Saved entries
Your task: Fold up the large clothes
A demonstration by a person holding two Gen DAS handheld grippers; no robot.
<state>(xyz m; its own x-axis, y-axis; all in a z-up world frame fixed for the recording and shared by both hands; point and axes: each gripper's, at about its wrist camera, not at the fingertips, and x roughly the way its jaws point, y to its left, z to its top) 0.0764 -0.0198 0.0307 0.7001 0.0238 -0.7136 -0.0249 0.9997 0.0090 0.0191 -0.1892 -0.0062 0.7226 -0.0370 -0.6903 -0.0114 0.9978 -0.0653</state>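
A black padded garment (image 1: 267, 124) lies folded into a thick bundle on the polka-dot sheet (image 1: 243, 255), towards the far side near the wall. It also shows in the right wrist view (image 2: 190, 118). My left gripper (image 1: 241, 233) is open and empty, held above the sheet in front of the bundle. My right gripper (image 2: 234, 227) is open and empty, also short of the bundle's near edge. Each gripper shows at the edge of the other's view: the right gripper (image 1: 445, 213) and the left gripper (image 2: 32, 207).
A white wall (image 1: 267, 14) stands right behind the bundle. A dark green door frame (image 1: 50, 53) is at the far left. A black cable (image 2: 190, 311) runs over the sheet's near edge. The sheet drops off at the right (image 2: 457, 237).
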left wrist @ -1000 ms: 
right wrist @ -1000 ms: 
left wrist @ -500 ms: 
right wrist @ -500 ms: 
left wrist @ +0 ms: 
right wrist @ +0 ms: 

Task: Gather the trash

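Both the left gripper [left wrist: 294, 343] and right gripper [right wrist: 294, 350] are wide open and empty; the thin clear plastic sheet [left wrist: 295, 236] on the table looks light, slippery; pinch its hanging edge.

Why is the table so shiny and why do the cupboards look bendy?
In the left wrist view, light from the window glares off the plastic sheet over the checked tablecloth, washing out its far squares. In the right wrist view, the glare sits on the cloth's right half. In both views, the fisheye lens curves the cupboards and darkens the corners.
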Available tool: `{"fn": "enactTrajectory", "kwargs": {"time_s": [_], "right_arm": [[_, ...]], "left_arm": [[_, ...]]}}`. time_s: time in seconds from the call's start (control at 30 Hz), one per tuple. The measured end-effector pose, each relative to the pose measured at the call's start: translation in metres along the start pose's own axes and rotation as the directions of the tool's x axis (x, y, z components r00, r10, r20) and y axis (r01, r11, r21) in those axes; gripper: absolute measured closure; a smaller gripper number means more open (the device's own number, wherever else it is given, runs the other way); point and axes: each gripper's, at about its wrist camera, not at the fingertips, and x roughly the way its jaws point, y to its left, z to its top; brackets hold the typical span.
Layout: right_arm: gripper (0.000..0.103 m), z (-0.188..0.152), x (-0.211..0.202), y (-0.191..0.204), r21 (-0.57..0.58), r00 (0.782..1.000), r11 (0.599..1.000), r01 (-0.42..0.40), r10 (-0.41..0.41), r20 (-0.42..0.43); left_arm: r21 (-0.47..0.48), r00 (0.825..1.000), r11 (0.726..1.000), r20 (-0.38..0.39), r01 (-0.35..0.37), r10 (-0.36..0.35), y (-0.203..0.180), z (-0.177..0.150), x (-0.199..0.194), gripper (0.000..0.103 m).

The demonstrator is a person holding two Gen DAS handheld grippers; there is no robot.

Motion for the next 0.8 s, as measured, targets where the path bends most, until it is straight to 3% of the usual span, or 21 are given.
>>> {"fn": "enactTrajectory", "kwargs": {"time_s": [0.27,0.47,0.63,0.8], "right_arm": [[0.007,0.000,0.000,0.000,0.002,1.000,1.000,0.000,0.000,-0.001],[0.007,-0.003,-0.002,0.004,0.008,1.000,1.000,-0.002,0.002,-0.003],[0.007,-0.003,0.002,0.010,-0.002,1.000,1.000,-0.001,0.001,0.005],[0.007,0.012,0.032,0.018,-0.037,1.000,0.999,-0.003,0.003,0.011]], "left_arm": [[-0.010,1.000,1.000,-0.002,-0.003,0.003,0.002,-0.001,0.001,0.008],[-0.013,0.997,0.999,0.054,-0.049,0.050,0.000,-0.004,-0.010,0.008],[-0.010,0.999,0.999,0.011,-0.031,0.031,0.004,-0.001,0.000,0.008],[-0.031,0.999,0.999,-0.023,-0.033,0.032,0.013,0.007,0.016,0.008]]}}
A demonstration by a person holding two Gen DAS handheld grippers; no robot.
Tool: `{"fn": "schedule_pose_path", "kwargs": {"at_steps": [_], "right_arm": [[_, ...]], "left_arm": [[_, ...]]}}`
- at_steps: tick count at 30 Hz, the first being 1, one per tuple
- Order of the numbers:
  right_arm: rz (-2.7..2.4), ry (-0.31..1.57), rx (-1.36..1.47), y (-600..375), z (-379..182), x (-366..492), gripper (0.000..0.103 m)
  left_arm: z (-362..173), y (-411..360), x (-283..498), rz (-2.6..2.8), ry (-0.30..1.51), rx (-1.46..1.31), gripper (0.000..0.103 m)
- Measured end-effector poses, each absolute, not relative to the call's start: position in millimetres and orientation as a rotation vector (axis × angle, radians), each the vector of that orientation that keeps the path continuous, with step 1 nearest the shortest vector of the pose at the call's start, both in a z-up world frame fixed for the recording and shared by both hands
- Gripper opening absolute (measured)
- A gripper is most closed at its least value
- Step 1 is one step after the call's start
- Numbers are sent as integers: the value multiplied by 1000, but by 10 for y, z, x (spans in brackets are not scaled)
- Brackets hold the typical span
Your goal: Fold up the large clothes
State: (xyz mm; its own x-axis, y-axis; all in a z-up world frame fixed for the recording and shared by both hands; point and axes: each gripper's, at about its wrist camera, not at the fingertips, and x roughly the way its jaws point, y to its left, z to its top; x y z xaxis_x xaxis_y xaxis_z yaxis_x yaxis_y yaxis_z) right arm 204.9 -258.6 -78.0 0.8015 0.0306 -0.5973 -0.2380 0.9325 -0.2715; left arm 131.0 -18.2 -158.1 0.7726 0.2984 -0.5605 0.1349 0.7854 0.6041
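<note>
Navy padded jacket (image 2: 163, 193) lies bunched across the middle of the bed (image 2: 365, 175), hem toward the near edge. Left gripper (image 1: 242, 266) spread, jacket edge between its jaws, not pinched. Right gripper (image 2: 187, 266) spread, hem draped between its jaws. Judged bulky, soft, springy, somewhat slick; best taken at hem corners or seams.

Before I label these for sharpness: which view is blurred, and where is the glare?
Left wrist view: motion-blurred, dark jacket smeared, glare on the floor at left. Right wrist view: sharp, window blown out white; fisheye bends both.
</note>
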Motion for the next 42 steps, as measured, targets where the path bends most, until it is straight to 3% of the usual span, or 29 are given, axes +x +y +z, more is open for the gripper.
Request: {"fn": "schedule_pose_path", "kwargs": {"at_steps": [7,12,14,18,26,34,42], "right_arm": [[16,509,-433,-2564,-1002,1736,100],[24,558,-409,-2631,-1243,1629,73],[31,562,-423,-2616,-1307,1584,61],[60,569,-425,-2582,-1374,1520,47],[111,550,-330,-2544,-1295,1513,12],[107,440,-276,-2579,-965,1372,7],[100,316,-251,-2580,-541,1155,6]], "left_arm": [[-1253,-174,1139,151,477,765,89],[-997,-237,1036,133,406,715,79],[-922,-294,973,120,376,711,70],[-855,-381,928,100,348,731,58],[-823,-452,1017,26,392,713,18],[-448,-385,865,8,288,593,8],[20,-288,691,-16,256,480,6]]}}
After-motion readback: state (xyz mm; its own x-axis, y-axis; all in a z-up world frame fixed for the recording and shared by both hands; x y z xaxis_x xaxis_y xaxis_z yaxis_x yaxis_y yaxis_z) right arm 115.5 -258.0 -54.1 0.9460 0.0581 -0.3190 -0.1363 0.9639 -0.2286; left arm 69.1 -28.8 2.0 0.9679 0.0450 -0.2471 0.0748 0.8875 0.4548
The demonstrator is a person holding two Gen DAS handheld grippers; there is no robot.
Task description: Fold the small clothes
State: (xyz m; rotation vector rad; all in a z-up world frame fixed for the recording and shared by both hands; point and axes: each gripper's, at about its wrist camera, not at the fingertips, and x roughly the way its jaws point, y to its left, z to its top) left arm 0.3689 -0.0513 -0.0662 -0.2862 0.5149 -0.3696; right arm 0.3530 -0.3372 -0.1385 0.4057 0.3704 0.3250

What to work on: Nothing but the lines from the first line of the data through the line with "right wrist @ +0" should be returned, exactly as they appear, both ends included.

Response to this exercise:
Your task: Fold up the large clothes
A demonstration by a person holding two Gen DAS handheld grippers; no robot.
<state>(xyz m; its own x-axis, y-axis; all in a z-up world frame fixed for the recording and shared by both hands; point and axes: each gripper's, at about its wrist camera, not at the fingertips, and x roughly the way its jaws point, y to its left, z to its top) 0.0764 -0.0198 0.0307 0.7001 0.0238 -0.7136 -0.0249 0.9997 0.0090 0.0191 -0.1892 -0.0062 0.7226 -0.0370 -0.6903 -0.0114 0.9978 -0.0653</state>
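A black padded garment (image 1: 267, 124) lies folded into a thick bundle on the polka-dot sheet (image 1: 243, 255), towards the far side near the wall. It also shows in the right wrist view (image 2: 190, 118). My left gripper (image 1: 241, 233) is open and empty, held above the sheet in front of the bundle. My right gripper (image 2: 234, 227) is open and empty, also short of the bundle's near edge. Each gripper shows at the edge of the other's view: the right gripper (image 1: 445, 213) and the left gripper (image 2: 32, 207).
A white wall (image 1: 267, 14) stands right behind the bundle. A dark green door frame (image 1: 50, 53) is at the far left. A black cable (image 2: 190, 311) runs over the sheet's near edge. The sheet drops off at the right (image 2: 457, 237).
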left wrist @ -1000 ms: 
right wrist @ -1000 ms: 
left wrist @ -500 ms: 
right wrist @ -500 ms: 
left wrist @ +0 ms: 
right wrist @ +0 ms: 

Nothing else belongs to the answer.